Sunday, July 18, 2010

Thursday

Greetings from the Deep South. I spent another day on The Roof job, but there is another portion to the work. The Roof itself is the covering for a cement floor living area being used for storage and as a work shop. (It reminds me of a garage except that there is no overhead door.) And that entire room flooded during Katrina--not just from the storm surge, but also from the rain through the damaged roof. So the structure needed new shingles on the roof as well as a new ceiling from where the rain came through. And that's not to mention that the drywall has all been cut off at the knees (from four feet of flooding).

The Roof job, like some others, has challenged me sometimes in terms of wondering why the people who live there aren't "doing more." As I mentioned earlier, the homeowners have not been around this week, but since we are working in the work shop area, it is obvious that the man who lives there is a skilled handyman. He has a plethora of tools, from all sorts of different home repair disciplines. Scattered amongst the workbenches and on the floor around it, we found drywall screws and tape, staple guns, locking wrenches, socket sets, and tons more. And the home owner's son is an electrician. So, couldn't they have done this work on their own?

As these thoughts began to surface in my mind, I decided to ignore them and began my work in the room. Damaged furniture, children's toys, sporting gear, and tool shop materials are all jumbled in together, amidst apparently broken appliances. Our first task was to pick up the room. We threw everything in boxes to get it on one side of the room so that we could begin taking down the ceiling. I would just grab a box and start picking stuff up off the floor around it until the box seemed full--so one box might have a doll's hairbrush, a lone sock, a screw driver, a blanket... There was no rhyme or reason to any of it, either before or after we stacked everything up. Next, we moved all the boxes to one portion of the room. My next task was to remove the air vents (registers) from the ceiling. Let me tell you what that was like:
I look at the ceiling. The registers are too high to reach. I need a step stool. I look around and find a nearby chair instead. I look at the register. The screws are Phillips head. I look for a screwdriver. I find one, but it is a flat head. I keep digging. I find another flat head. And another, and another, and another, but no Phillips head. I run across a cordless drill. Is it charged? Yes! Does it have bits? Only a flat head. Sigh. There HAS to be a Phillips head bit here somewhere; I think I saw one earlier. Where was that? Which box did I throw that in? Or am I just thinking I saw a bit? I start looking at the boxes around me. There is NO WAY I am ever going to find a bit in the boxes I have just filled. I go back to the workbench and find a small box of Phillips head bits. Yay! They are shorter bits, designed for a power screwdriver, not a cordless drill--but I am going to use it anyway. I place a bit in and tighten the chuck. I stand on the chair, and reach the drill up to the ceiling, and discover that I have chosen a bit that is too large. I try to release the chuck but can't get it to budge. I suppose that's what I get for not tightening it by hand. Back down off the chair, I have to find someone else to get it loose for me. Then back to the box of bits. This time I test the bit before putting it in the drill. I find the right one, put it in, tighten the chuck, back on the chair, and FINALLY remove the two screws holding up the vent. I am getting somewhere!! I move the chair to the second vent, step up on it, and end up on the ground. The leg of the chair gave way as I stood on it. As I attempt to fit the pieces back together, I take a closer look at the bottom of the chair and realize that all the legs of it have been repaired with what looks like expanding spray foam. No wonder it didn't work. Now I need a step ladder. There is one, in the shed at the other end of the house. I find it amidst rusted metal hardware and a kitchen table--the water-damaged top resting against one wall, its four matching legs across the room. I return to the workshop...
This is only the beginning. I won't walk you through such detail on finding a staple gun and staples--but not the right size staples for the gun. I won't walk you through finding three right-hand gloves and not a single left-hand glove. I won't discuss how the heat and humidity left me soaked in sweat that dripped--not just beaded or rolled, but dripped--from my eyebrows, my nose, my lips--and this was while "indoors" in the morning, and not doing heavy labor...

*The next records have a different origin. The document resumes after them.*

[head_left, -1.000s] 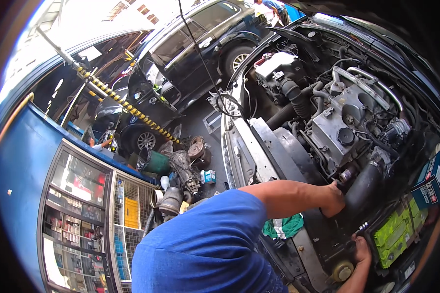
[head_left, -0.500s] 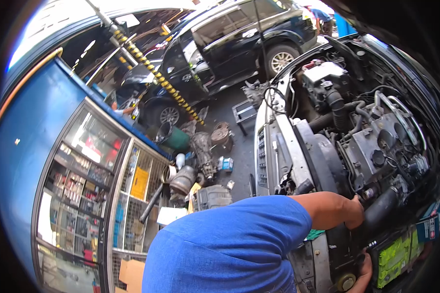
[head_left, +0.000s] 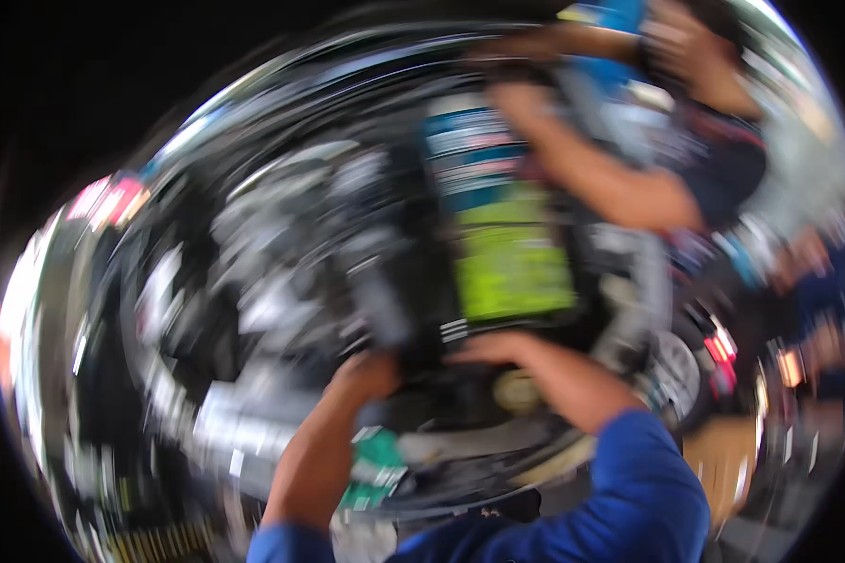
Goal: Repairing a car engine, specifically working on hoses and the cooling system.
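Observation:
Motion blur smears the whole view. My left hand [head_left: 368, 373] reaches down into an engine bay at the lower end of a dark hose [head_left: 377, 305]; its fingers are lost in the blur. To its right, my right hand [head_left: 490, 348] lies over dark parts at the near end of a yellow-green box-shaped object [head_left: 514, 267]. Whether either hand grips something cannot be made out. A round yellowish cap [head_left: 519, 389] sits just below my right wrist. Beside my left forearm lies a green cloth [head_left: 376, 464] on the car's front edge.
The blurred engine [head_left: 291, 253] fills the bay to the left. A blue and white box [head_left: 476, 155] stands beyond the yellow-green object. From the right another person's arm [head_left: 610, 183] reaches over it. A car wheel [head_left: 674, 375] shows farther right.
My view has swung to the right and now faces the engine bay straight on. Another person's arms have come into view. Both my hands remain down among the engine parts.

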Available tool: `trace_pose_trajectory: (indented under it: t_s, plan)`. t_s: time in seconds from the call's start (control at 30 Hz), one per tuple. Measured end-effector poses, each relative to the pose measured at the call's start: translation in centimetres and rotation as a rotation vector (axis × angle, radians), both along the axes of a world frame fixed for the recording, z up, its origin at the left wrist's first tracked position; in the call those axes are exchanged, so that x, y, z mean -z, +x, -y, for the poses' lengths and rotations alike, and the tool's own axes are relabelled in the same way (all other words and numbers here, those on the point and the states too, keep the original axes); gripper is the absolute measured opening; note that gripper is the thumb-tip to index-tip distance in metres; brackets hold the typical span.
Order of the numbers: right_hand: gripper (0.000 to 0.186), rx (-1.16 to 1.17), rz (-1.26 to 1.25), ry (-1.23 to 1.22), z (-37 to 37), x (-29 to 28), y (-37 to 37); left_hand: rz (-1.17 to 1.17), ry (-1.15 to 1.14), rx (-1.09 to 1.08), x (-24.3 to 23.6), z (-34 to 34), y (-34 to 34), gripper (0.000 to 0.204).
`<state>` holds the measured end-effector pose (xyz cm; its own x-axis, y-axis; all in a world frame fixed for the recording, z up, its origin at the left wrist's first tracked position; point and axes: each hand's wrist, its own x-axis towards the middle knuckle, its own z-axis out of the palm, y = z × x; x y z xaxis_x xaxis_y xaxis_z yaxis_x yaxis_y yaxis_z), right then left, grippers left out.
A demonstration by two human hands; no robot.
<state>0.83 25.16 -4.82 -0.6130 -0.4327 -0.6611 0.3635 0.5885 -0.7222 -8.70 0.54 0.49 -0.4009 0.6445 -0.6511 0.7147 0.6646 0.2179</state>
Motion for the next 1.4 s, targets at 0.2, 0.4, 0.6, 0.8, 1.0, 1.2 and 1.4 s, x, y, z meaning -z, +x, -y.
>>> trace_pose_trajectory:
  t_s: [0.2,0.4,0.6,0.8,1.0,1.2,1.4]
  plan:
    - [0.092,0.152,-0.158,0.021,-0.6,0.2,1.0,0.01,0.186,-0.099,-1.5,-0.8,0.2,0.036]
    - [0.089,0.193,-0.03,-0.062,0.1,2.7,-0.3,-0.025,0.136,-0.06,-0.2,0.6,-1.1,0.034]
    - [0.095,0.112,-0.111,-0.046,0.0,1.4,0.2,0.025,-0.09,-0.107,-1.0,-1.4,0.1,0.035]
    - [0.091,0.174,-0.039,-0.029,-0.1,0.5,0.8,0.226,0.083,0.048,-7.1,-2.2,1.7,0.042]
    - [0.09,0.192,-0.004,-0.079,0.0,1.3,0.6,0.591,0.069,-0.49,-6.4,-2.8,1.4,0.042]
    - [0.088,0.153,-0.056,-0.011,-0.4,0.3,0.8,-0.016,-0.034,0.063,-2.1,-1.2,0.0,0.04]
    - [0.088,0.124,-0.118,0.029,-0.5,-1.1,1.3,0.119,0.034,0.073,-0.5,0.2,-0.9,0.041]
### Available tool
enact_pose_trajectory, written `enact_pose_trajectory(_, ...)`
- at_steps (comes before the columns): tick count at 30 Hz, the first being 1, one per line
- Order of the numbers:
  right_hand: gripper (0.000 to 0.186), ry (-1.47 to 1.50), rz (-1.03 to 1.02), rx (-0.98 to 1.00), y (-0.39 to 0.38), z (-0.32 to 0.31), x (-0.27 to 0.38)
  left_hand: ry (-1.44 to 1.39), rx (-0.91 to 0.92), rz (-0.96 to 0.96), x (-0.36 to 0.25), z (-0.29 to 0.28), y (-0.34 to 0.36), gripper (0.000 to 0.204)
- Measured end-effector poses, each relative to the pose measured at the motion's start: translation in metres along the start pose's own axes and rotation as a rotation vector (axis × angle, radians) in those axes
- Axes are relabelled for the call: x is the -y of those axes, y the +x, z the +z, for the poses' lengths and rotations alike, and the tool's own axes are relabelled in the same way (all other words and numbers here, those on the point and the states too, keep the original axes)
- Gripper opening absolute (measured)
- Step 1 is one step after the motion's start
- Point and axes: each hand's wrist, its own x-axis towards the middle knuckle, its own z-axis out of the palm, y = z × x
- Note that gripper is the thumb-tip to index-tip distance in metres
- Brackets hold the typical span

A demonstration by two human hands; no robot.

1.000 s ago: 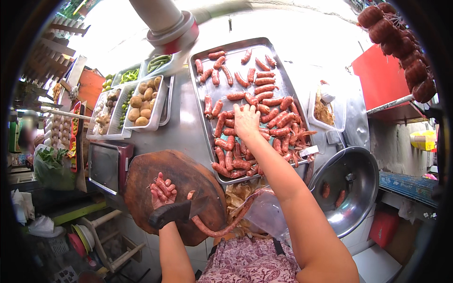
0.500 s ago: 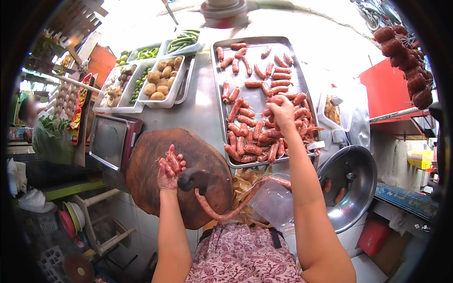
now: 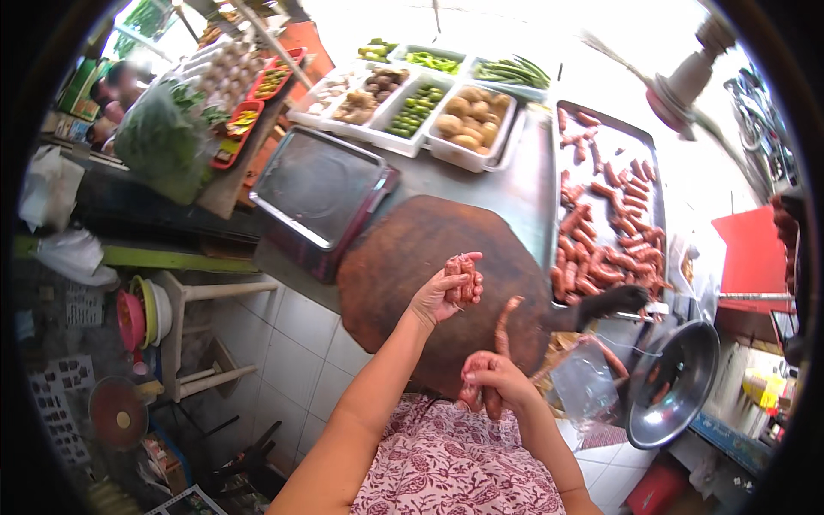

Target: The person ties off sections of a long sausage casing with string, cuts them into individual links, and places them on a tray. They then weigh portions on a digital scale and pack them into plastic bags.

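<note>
My left hand (image 3: pixel 442 294) is closed around short raw sausage pieces (image 3: pixel 463 279) above the round wooden board (image 3: pixel 390 245). My right hand (image 3: pixel 493 376) is closed on sausages (image 3: pixel 470 396) near the board's front edge. A longer sausage (image 3: pixel 505 318) stands out just beyond that hand; I cannot tell whether it is held. A black-handled knife (image 3: pixel 616 302) lies at the board's right, its blade hard to make out. The steel tray (image 3: pixel 652 150) of many short sausages sits at back right. A clear plastic bag (image 3: pixel 579 386) hangs over crumpled brown material beside the board.
A scale (image 3: pixel 313 184) stands left of the board. Behind are containers of potatoes (image 3: pixel 470 120), limes and green vegetables. A steel bowl (image 3: pixel 691 360) with sausages is at right, a wooden rack (image 3: pixel 227 287) at lower left. A person (image 3: pixel 120 90) is at far upper left.
The view has swung left. My right hand has come back from the tray toward my body with sausages in it. My left hand still holds its pieces.
</note>
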Motion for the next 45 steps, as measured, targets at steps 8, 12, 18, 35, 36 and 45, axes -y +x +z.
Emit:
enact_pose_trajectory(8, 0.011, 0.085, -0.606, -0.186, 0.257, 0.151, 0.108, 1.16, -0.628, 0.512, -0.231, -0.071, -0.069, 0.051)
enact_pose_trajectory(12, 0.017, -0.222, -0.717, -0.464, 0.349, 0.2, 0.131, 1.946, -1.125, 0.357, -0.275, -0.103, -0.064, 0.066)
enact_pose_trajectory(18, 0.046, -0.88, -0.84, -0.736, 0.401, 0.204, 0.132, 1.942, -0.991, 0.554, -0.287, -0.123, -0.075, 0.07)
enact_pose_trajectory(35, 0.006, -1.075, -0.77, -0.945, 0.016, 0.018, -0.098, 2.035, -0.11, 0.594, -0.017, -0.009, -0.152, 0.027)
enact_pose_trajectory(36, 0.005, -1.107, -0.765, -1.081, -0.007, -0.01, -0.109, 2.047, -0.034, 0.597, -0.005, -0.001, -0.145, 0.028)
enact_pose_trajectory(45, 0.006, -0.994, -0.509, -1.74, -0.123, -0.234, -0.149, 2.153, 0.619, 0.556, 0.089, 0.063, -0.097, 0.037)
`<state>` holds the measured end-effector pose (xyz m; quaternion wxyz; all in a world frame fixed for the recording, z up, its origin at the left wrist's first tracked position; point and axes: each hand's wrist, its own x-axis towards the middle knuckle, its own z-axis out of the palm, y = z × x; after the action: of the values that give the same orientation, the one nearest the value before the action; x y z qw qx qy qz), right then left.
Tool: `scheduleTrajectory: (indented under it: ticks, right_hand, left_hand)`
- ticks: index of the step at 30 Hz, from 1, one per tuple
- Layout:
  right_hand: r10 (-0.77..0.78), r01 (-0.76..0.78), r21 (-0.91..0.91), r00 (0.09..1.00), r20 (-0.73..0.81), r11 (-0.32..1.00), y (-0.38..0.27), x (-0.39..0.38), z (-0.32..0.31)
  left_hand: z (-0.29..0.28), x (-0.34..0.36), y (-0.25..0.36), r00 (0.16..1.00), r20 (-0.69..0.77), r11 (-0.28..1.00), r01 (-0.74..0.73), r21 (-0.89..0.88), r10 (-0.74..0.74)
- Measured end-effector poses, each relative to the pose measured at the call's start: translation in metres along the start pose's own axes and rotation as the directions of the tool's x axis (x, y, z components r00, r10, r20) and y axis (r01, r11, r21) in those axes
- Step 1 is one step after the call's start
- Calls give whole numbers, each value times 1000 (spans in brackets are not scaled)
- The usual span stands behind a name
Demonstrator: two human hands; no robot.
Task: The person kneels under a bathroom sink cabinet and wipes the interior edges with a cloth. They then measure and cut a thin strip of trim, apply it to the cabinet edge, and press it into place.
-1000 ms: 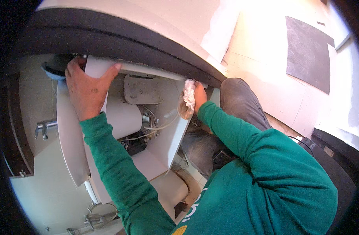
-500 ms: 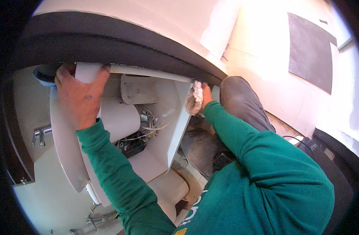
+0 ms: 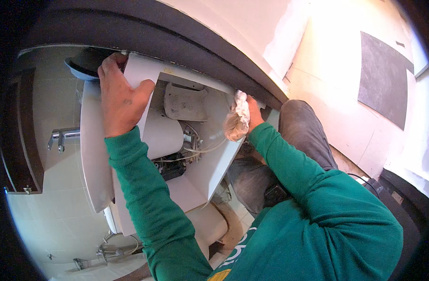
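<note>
A white box-like cabinet stands open against a dark ledge. My left hand is at its far left corner, fingers hooked over the edge of a white panel and the thumb spread on its face. The fingertips are partly hidden behind the panel. At the far right corner, my right hand is closed beside a crumpled whitish, brownish wrap, which looks like thin plastic. Its fingers are mostly hidden by the wrap. Inside the cabinet lie a pale tray-like piece, a white rounded form and hoses with metal fittings.
The dark ledge runs along the far side. A dark, blue-rimmed bowl-like thing sits by my left hand. Chrome fittings stick out at left. A dark flat sheet lies at far right. My knee is beside the cabinet.
The view has shifted, so most things appear farther right. My left hand and the panel have moved slightly right, and more of the cabinet's upper rim shows. My right hand keeps its place at the corner.
</note>
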<state>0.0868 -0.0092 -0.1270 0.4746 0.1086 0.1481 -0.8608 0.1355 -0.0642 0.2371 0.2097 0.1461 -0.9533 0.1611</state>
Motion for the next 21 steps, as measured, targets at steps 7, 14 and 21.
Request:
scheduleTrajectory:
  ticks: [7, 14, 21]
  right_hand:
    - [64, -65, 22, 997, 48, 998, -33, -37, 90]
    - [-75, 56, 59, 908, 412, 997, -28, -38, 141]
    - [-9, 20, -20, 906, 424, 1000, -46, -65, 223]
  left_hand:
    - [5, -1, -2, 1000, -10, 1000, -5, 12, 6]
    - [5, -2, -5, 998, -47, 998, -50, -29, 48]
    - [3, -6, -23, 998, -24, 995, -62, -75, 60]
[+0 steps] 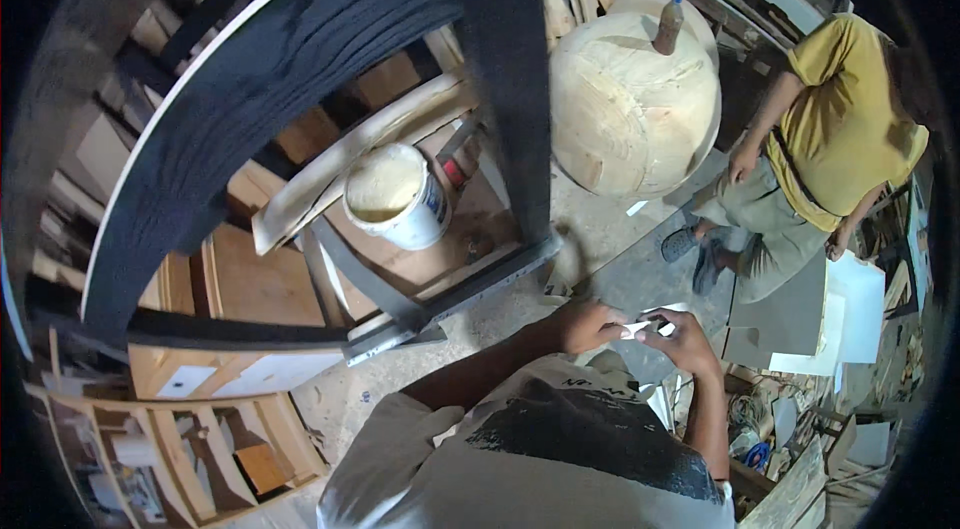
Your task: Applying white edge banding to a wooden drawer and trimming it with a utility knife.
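Observation:
Close in front of my chest, my left hand and my right hand are brought together, fingers bent in a pinch. Between them is a small white piece, thin and perhaps folded paper, partly covered by the fingers. Its exact kind is too small to make out. Both hands are above the grey floor, just right of a large black frame.
Inside the frame stands a white bucket. Ahead, a bottle rests on a large round pale form. A person in a yellow shirt sits at the right, near white boards. Wooden shelving lies lower left.

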### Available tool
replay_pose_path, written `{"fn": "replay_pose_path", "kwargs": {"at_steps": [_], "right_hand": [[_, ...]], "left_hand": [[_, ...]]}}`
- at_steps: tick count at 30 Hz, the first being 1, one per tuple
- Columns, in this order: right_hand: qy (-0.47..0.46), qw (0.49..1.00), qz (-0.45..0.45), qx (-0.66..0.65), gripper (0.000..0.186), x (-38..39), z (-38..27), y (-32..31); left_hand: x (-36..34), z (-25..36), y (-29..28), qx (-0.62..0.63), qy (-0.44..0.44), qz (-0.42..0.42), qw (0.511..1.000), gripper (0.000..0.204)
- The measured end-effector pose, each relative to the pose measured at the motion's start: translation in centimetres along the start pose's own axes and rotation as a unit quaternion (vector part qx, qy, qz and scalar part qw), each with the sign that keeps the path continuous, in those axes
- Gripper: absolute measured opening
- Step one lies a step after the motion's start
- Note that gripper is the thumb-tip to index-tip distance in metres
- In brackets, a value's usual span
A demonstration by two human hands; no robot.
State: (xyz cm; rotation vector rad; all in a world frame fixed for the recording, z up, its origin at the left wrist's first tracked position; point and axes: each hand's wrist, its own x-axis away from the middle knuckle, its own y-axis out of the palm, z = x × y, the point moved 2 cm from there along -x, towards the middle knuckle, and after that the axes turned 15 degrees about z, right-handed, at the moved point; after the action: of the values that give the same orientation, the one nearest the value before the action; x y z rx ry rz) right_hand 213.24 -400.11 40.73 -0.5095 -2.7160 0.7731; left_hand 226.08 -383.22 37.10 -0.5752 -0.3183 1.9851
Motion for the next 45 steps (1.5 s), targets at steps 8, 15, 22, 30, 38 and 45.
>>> {"fn": "replay_pose_path", "kwargs": {"at_steps": [8,15,22,30,38,45], "right_hand": [[-0.052,0.987,0.100,0.117,0.023,-12.7,1.8,-9.8],[-0.130,0.914,0.347,0.162,0.022,-26.5,2.1,-19.9],[-0.051,0.866,0.438,0.234,0.019,-39.8,3.3,-30.0],[0.015,0.840,0.522,0.146,0.020,-46.2,10.1,-42.6],[0.099,0.900,0.425,0.008,0.027,-43.7,14.0,-46.5],[0.126,0.861,0.488,-0.070,0.028,-40.9,17.8,-50.5]], "left_hand": [[-3.1,-8.7,-1.4,-0.030,-0.199,0.056,0.978,0.022],[-10.5,-15.9,-0.9,-0.029,-0.312,0.100,0.944,0.031],[-20.3,-20.0,-0.5,0.023,-0.337,0.180,0.924,0.019],[-33.6,-27.0,-2.0,0.132,-0.395,0.146,0.897,0.021],[-68.9,-11.9,0.9,0.092,0.052,0.055,0.993,0.035],[-83.3,-5.4,15.3,-0.046,0.351,-0.205,0.912,0.035]]}}
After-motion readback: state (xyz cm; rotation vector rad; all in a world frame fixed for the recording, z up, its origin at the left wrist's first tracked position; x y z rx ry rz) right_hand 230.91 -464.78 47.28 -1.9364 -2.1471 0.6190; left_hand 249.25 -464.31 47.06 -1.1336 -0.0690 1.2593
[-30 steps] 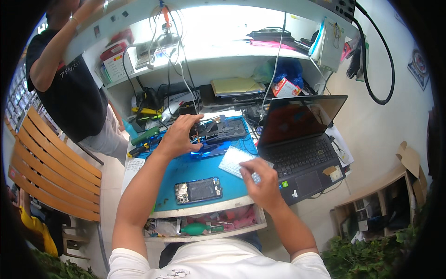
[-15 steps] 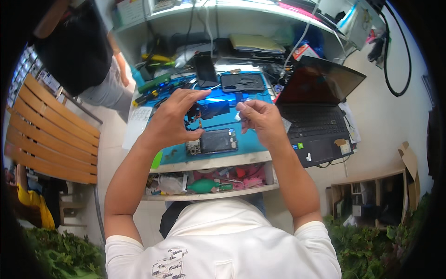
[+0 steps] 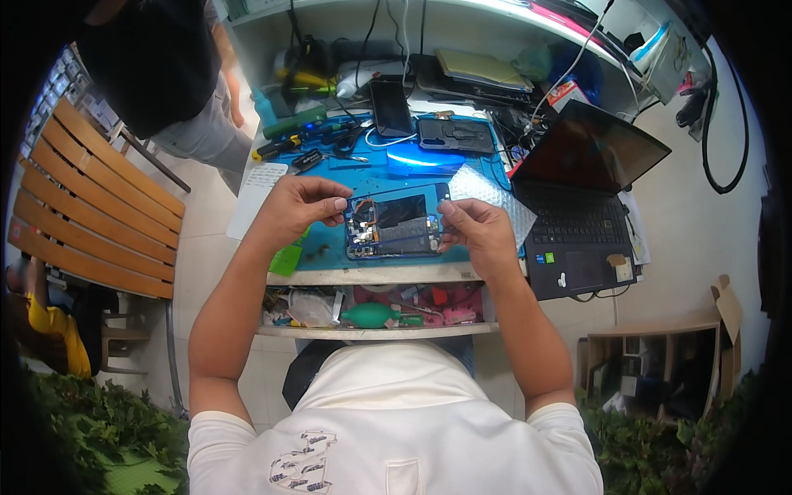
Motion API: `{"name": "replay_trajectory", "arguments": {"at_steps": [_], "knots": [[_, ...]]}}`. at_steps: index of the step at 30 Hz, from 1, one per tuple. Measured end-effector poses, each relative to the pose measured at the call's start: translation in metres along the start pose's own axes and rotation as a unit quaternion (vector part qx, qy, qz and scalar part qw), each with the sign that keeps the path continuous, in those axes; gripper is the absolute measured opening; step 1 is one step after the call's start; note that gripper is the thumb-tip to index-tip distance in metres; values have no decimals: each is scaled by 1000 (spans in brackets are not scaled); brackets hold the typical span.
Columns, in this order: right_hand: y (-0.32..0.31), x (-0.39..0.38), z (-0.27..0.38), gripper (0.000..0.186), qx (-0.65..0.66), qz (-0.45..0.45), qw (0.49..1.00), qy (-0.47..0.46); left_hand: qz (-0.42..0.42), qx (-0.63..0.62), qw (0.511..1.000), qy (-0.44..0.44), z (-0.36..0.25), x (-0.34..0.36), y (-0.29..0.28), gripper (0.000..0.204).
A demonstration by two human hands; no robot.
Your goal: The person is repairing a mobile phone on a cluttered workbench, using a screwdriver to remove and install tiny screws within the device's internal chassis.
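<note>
In front of me a thin, dark blue phone frame [image 3: 442,193] with a wide opening is stretched between my hands. My left hand [image 3: 299,213] pinches its upper left corner between thumb and fingertips. At its right edge the thumb and fingers of my right hand [image 3: 480,236] close on it. Below and through the frame shows an opened phone [image 3: 406,237], its circuit board exposed at the left and a dark block filling the middle. Orange flex cables show near the left end. Whether frame and phone touch I cannot tell.
Blue work mat [image 3: 318,257] under the phone; bubble wrap [image 3: 487,196] and an open laptop [image 3: 569,223] at right. Behind lie a phone back housing [image 3: 455,136], a dark phone [image 3: 390,107] and screwdrivers [image 3: 276,148]. An open drawer [image 3: 375,332] is nearest me. A person [image 3: 165,91] stands at far left.
Both hands have come lower, bringing the frame over the opened phone. The frame has turned flatter, and the bubble wrap and blue film behind are less covered. My view has shifted slightly.
</note>
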State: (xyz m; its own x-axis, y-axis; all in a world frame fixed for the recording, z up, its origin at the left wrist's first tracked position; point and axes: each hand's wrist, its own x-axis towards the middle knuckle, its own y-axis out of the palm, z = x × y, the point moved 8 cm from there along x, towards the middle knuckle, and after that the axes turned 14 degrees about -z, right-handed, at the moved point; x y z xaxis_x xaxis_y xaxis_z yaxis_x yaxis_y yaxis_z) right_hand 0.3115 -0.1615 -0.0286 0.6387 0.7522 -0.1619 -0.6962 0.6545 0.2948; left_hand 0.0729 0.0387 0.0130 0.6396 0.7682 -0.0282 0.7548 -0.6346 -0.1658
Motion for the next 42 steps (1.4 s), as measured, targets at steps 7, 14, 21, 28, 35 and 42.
{"name": "replay_trajectory", "arguments": {"at_steps": [7,14,21,28,35,42], "knots": [[-11,-5,7,38,-167,-26,984,-56,46,10,998,-40,19,6,7,24],[-2,-34,42,18,-331,-63,875,-347,60,54,995,-54,33,8,12,21],[55,-86,29,22,-411,87,757,-501,43,63,995,-59,38,13,9,23],[85,-103,2,43,-480,168,670,-540,36,102,993,-46,39,14,11,22],[91,-101,-7,50,-500,180,667,-523,29,113,992,-52,42,14,12,20],[96,-100,-12,51,-506,177,664,-521,22,148,988,-40,38,10,11,19]]}}
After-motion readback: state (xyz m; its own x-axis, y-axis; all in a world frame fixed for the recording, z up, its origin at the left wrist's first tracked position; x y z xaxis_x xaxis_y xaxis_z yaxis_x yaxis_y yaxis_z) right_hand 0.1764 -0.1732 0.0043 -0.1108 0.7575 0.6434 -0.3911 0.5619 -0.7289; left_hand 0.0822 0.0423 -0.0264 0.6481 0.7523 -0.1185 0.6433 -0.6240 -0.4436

What dawned on me this day was the overwhelming frustration of trying to accomplish even a small task when you can't find what you're looking for--things you know you own, but you can't find. Imagine if someone came to your home and scattered the contents of your kitchen, some ending up in your dresser, in your storage closet, in your children's rooms, in your bathroom. What would it take for you to feel like making dinner when you came home?



Over the course of several days, I have spent several hours on this post, thinking, writing, thinking, thinking, thinking, and I still don't have the answers. I don't know what it all means. I don't have a nice little wrap-up. Two things I do know: that God has created some very special people who are capable of doing disaster recovery work, and that I hope I never need their specialized assistance.